So, that last post that I posted was definitely not a shining gem. I figured I'd take you along for the thrill ride of a first revision. Now, this is how I would critique any work, and this may not be your style, or a recommended style, but this is how I do. Hope you find it interesting.
It's about to storm outside. The hall smells like warm licorice. It's overwhelming this sentence really describes nothing. The weight of the air feels like a bed sheet. The kind that diffuses light in the morning and my eyelashes brush against it as I blink myself awake not sure if this is a good analogy.
Outside, there is the metallic smell of earth, and the sweet smell of vegetation. Water makes everything bolder, fearless switch with next sentence, also, this needs to be less of a command. The scent of the outdoors gets stronger when it gets wet, as it absorbs, breathes, comes to life. The smell gets into your upper sinuses - a cloud that floats into your brain and hangs there is this an exciting sentence?. Water atoms glide around each other, stirring thoughts what thoughts? why? we need a hint of the thoughts.
I have a headache that sits like an animal at the back of my skull. It sulks there, cold and shuddering where my spine connects with my brain stem conflicted about the use of official terms vs vernacular. I'm re-reading The Secret Garden and imagine this rain on the garden. Plump, warm drops enriching the secret. Whispering on each leaf and then what? The Secret Garden goes nowhere. Perhaps these are the thoughts that are being stirred?. When I breathe the storm-pregnant air, it makes me excited for the coming release release of what? need a hint.. It feels like I've swallowed something cottony but rich MOAR DESCRIPTION PLZ. New paragraph It is as though I have walked to the back of my mouth, and I am looking down the sheer cliff of my throat, straight down into the pit of my stomach, and in it, I see life, that hot and glowing brick I don't know if I buy this description. I am exhilarated by the height, the thought of the drop. I imagine this is how raindrops feel: air rushing by their round faces, the thrilling fall, the eager anticipation to be accepted completely by the earth Good sentence, but must scrap. Not what the narrator is concerned about.

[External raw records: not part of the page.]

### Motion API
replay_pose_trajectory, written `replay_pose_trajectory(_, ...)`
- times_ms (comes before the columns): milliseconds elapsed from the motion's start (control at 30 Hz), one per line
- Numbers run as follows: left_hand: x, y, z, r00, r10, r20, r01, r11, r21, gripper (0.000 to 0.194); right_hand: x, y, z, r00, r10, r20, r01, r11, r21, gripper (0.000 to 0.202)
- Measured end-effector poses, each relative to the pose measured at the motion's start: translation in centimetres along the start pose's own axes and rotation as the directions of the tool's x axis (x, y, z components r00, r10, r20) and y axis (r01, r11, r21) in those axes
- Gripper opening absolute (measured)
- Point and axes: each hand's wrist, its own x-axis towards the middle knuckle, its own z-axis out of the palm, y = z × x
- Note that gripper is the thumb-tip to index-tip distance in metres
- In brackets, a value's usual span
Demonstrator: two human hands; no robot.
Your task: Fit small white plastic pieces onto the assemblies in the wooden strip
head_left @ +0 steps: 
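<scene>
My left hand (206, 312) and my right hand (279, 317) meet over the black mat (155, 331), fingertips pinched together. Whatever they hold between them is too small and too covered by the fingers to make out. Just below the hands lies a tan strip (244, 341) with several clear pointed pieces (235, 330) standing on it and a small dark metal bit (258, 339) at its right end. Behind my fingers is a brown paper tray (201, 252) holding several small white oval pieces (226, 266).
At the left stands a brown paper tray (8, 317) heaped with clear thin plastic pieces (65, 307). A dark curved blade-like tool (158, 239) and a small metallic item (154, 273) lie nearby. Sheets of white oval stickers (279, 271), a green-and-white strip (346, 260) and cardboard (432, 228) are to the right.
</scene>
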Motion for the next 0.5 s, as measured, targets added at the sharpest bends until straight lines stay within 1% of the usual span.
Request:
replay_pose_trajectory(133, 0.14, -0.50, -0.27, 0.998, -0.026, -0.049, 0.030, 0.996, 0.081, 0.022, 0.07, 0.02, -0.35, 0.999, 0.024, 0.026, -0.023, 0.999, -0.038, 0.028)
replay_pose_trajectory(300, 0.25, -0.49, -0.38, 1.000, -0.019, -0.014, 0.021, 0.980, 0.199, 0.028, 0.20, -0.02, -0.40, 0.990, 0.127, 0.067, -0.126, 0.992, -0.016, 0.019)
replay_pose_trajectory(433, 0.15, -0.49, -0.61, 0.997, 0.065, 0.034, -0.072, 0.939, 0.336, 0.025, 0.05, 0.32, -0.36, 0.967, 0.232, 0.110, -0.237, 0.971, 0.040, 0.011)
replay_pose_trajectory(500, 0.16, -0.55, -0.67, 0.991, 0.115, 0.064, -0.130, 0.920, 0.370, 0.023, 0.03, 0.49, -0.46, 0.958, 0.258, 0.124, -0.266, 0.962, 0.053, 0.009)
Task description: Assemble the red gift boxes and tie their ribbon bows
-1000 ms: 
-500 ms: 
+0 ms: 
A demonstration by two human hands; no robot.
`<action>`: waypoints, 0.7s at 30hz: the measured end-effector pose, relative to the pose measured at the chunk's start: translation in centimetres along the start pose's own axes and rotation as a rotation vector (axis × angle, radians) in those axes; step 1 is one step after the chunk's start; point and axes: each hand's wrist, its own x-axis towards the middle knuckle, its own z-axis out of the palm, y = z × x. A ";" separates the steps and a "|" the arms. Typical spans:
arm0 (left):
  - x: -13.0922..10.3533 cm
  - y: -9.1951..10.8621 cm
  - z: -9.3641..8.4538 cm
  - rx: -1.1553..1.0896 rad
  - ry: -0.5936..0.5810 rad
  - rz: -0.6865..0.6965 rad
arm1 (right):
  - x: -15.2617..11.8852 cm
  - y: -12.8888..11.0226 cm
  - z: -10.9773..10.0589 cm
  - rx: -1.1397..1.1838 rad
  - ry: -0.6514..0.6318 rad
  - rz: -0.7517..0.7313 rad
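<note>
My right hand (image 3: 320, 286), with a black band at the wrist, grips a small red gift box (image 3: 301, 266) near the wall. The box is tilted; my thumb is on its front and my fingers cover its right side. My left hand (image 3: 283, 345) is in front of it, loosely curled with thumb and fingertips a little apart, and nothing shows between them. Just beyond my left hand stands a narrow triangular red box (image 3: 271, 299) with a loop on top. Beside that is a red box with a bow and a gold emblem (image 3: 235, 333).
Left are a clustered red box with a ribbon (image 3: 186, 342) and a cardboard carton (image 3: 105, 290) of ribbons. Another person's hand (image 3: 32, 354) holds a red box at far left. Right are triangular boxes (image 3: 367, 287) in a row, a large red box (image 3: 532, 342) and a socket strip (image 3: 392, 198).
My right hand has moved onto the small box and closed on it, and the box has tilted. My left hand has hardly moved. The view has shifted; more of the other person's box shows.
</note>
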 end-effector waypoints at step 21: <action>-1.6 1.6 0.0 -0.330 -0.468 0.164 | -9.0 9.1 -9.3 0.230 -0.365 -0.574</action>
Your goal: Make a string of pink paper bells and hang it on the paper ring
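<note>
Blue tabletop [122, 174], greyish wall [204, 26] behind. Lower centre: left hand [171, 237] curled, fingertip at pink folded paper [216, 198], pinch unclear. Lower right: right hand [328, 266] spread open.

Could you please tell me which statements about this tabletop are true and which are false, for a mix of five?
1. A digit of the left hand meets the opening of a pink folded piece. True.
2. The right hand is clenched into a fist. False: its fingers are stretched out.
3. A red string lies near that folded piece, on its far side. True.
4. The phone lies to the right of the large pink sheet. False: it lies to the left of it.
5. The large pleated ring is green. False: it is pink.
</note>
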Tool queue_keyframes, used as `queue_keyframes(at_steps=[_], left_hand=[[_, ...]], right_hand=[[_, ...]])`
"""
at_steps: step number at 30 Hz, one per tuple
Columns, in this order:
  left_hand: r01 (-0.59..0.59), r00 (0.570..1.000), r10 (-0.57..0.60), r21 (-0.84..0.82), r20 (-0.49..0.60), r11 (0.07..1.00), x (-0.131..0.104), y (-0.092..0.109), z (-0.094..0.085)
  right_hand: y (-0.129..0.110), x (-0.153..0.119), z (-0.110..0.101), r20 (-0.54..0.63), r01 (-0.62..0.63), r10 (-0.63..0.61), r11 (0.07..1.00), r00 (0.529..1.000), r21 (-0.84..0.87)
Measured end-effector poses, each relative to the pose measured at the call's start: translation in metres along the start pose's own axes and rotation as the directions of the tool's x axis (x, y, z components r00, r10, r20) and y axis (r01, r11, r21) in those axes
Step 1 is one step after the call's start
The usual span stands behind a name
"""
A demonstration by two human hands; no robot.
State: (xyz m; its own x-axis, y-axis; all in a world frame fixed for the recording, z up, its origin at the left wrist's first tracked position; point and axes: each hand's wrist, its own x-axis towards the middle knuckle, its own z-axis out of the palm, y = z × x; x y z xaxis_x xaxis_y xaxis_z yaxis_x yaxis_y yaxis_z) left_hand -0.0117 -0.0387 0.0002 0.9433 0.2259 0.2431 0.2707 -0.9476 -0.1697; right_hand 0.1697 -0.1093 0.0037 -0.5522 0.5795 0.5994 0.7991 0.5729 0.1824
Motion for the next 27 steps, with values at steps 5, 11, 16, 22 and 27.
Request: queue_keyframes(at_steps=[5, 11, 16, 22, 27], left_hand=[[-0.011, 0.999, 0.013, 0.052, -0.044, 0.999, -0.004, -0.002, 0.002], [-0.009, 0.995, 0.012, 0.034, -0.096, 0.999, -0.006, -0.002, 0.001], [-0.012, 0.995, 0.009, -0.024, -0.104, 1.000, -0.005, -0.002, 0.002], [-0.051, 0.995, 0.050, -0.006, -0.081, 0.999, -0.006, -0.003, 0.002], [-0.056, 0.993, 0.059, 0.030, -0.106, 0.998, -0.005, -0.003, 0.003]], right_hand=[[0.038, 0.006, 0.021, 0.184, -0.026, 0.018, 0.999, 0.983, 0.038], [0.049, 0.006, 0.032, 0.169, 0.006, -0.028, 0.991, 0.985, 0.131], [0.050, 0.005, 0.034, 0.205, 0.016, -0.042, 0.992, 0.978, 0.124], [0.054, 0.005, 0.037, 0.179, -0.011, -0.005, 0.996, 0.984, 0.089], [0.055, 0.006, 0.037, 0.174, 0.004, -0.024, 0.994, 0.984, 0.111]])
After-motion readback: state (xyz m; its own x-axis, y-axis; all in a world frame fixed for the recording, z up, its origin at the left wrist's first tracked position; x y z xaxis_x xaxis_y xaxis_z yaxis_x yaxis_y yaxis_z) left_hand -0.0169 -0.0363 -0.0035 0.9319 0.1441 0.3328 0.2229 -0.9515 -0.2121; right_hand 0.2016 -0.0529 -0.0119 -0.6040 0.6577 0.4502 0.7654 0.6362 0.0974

The piece has a lot of description and few crucial mini-subjects/points. They are the stirred thoughts, the headache, the secret garden, and the obvious life-examination. None of these points are linked, and none of them are fully explained. Perhaps the headache that occurred during the writing of this caused that, but now the headache is gone and it's time to cut and figure out what the real message or feeling this piece is supposed to convey. Take out the "stirring thoughts" portion; it's obvious that the narrator is thinking, and there's no reason for that to be in there. Expand on the Secret Garden or take it out completely. It seems as though this might have been just a passing thought that has no relevance to the whole. The main point of the piece seems to be the last paragraph about the exhilaration of life, and how the narrator comes alive with thought and examination just as nature comes alive when it rains. It seems to be a piece about marveling and possibly reveling, and less about relationships; which makes the last sentence incongruous. Main thoughts: cut out a lot of stuff, figure out the real point, because it seems as though the piece was just rambling to figure out the real point/what the narrator is thinking or wants to say, which starts to show itself near the end.
Rule: Revise your stuff. Read Annie Dillard. Then revise your stuff again.